Rey Junco: American society has a double standard when it comes to sexuality
Junco: Sexting, if not abused or exploited, is not a social evil
He says sexting is a way to express one's sexual identity, especially for teenagers
Junco: But sexting presents legal and social ramifications, including bullying
Editor’s Note: Rey Junco is an associate professor of library science at Purdue University and a fellow at the Berkman Center for Internet and Society at Harvard University. He is the author of the upcoming book, “Engaging Students through Social Media: Evidence-Based Practices for Use in Student Affairs.” The opinions expressed in this commentary are solely those of the author.
American society has a double standard when it comes to sexuality. We have a puritanical taboo against talking about sexuality directly, yet we are fine with the sexual images that pervade television and glossy magazines.
We sexualize children in advertising by turning girls into objects that bear little resemblance to what young women actually look like. And we do this in movies where even animated characters take on curvaceous hips and big breasts.
But then when it comes to our kids having some kind of sexual identity, we freak out. That needs to stop.
We vilify sexting, or sending sexually explicit messages and images via text messaging. But sexting, if not taken to the extreme or exploited by bullies, is not the social evil that it is made out to be.
Sexting is a normal part of human sexual expression not only for adolescents, but for adults as well. New data from the Pew Internet and American Life Project show that adults 25 to 34 years old are more likely to sext than those in other age groups.
Anxious parents might think that sexting leads to a slew of negative consequences like early and risky sexual behavior. But there is evidence to suggest this is not the case. The proportion of American adolescents who are sexually active has declined in recent years (though the rates are still high and warrant concern). Adolescent pregnancy rates have also declined over the last two decades, perhaps due to more teenagers using contraception.
Sexting is not related to riskier sexual behaviors like having unprotected sex. About the only thing sexting is related to is sexual activity — adolescents who are sexually active are more likely to sext.
Sexting doesn’t indicate a significant change in teenage sexual behaviors; it just makes teenage sexual behaviors more visible to adults. Sexting can help adolescents discover their sexual identity, something that is developmentally appropriate in the teenage years, whether they are sexting or not.
But sexting is not without problems.
Because laws have not yet caught up with the realities of technology use, in some states, a minor could potentially be charged under child pornography laws for sexting. There are a few, rare instances when this has happened. In these cases, there is usually quite a bit of backlash against prosecutors attempting to indict minors under child pornography laws. Seventeen states have created legislation that either decriminalizes sexting or makes it a misdemeanor.
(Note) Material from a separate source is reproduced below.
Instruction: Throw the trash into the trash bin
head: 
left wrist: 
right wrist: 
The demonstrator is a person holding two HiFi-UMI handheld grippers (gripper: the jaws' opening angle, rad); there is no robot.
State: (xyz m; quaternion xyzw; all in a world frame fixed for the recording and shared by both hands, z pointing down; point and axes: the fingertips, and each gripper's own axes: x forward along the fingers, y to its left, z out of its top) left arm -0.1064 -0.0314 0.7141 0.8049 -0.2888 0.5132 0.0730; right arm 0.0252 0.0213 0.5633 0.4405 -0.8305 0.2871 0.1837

States like Florida and Vermont make the creation, possession, or sending of a nude image of a minor by a minor a non-criminal violation for the first offense. That being said, there is nothing stopping an overzealous prosecutor in another state from making an example of a teenager and charging him with the most severe penalty possible.
The social consequences of sexting are more troubling. Messages shared in confidence can be shared with other people or broadcast to a wider audience. Luckily, this doesn’t happen often. One study found only 2% of sexters had their photo shared with someone they didn’t want to see it.
Although it’s unlikely, imagine how future employers might evaluate your daughter if they Google her and find a sexually explicit image. What is more likely is that your teenage daughter’s peers will share and shame her for the image.
In the worst cases, sexting can lead to tragedy. Thirteen-year-old Hope Witsell sexted a photo to her boyfriend. Somehow, a classmate got hold of the photo and passed it around. Before you know it, the photo went viral. Witsell committed suicide reportedly after repeated bullying and taunts from other students who called her names like “slut” or “whore.” Eighteen-year-old Jessica Logan also committed suicide reportedly after her boyfriend circulated a nude picture of her that was meant to be seen in confidence. These cases are heartbreaking. They show that we must educate young people, especially young men, about how harmful such acts can be. And as a society, we must do more to raise awareness and combat bullying and cyberbullying.
If sexting is not abused and done discretely, it is an acceptable form of exploration of sexual identity, especially for adolescents. You can talk about sexting as a way to talk with your teenage son or daughter about safe sex. Once you have established a good rapport, explain the pitfalls of sexting — that if they’re not careful, nude images of them can be shared with the whole world and used to harm their reputations.
Adolescents are naturally impulsive because the teenage brain is still developing the ability to self-regulate. Try to be understanding and keep your cool. Remember: Sexting is the ultimate form of safe sex — the sender and receiver are not even in the same room.